Aku liat Cici tersenyum, akupun tersenyum. J
Perlahan,
aku melihat wanita itu menatap ke penjuru ruangan, “yeah, it is our time” pikirku, “aku di sini San” ,aku berteriak.
Dia mencari-cari kami, para pengisi kotak seng Cici, dia berdiri dan berjalan
ke arah dinding, dia mengangkat dua temanku, “hei, aku disini, disini”

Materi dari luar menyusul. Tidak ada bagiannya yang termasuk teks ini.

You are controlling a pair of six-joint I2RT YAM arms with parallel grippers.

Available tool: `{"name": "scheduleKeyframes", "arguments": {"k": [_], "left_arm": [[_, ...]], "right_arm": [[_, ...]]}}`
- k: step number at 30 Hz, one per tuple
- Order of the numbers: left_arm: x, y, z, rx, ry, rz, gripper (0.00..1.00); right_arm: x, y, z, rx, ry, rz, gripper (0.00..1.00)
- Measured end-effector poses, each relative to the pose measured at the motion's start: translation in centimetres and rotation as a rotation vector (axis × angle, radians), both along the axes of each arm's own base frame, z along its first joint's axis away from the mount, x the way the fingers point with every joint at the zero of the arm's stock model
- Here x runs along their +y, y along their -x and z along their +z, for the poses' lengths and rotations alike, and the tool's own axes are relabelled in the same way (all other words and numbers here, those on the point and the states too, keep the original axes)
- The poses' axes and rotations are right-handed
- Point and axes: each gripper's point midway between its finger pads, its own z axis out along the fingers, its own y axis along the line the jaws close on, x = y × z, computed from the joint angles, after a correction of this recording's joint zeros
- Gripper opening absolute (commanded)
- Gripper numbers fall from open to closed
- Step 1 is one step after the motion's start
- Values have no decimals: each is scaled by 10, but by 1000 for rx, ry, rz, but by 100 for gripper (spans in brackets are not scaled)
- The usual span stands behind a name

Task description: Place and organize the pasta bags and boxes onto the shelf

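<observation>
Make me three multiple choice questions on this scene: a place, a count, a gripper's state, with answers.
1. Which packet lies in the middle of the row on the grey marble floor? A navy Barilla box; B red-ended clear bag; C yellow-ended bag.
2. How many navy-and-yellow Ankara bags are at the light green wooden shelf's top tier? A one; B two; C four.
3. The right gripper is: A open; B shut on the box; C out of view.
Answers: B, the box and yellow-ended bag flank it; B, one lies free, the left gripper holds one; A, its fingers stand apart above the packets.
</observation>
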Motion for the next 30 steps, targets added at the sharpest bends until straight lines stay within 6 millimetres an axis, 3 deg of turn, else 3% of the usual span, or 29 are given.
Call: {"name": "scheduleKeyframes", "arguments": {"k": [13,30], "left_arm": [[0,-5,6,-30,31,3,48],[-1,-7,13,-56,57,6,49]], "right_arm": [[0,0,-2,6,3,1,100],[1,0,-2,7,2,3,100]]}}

teriakku, namun dia seperti tidak mendengarnya dan melanjutkan mengambil kotak
seng Cici yang ada di seberang sana. Memasukkan ke dua temanku itu ke dalamnya,
dan meletakkan kotak seng itu ke dalam tas Cici.
“hei,
aku disini, di pojok sini!!!” teriakku, dia menatap ke sini “iya, disini”. Dia
mendekat, benar, dia mendekat, aku senang. “yeah, terimakasih San”. Dia mengangkatku,
menggengamnya di tangan halus itu. Namun yang terjadi, dia tetap menggenggamku,
tidak memasukkan ke rumah kotak itu. “hei San, apa-apaan ini!”.
“Bentar
ya Ci, mama ke dapur dulu”, dia sambil tetap membawaku di tangannya. Berjalan
ke dapur menuju arah kulkas, di sebelah kulkas terdapat tong yang berisi setengah
penuh, mulai dari plastik, sisa sayur hingga bungkus mie instant yang tersobek tidak karuan, dia mengangkatku keatas,
melihatku, “kenapa San? Ada apa?” selidikku penuh tanya. “Jangan lakukan itu, please!”, pintaku. Tapi dia memang tidak
dapat mendengar dan mengerti aku, sejurus kemudian benar saja apa yang
kutakutkan, dia melemparku ke tong yang berada di sebelah kulkas. Aku terkulai
lemas, tak percaya apa yang telah terjadi disini. Dia membuangku ditempat kotor
ini bersama para sampah lainnya yang bau.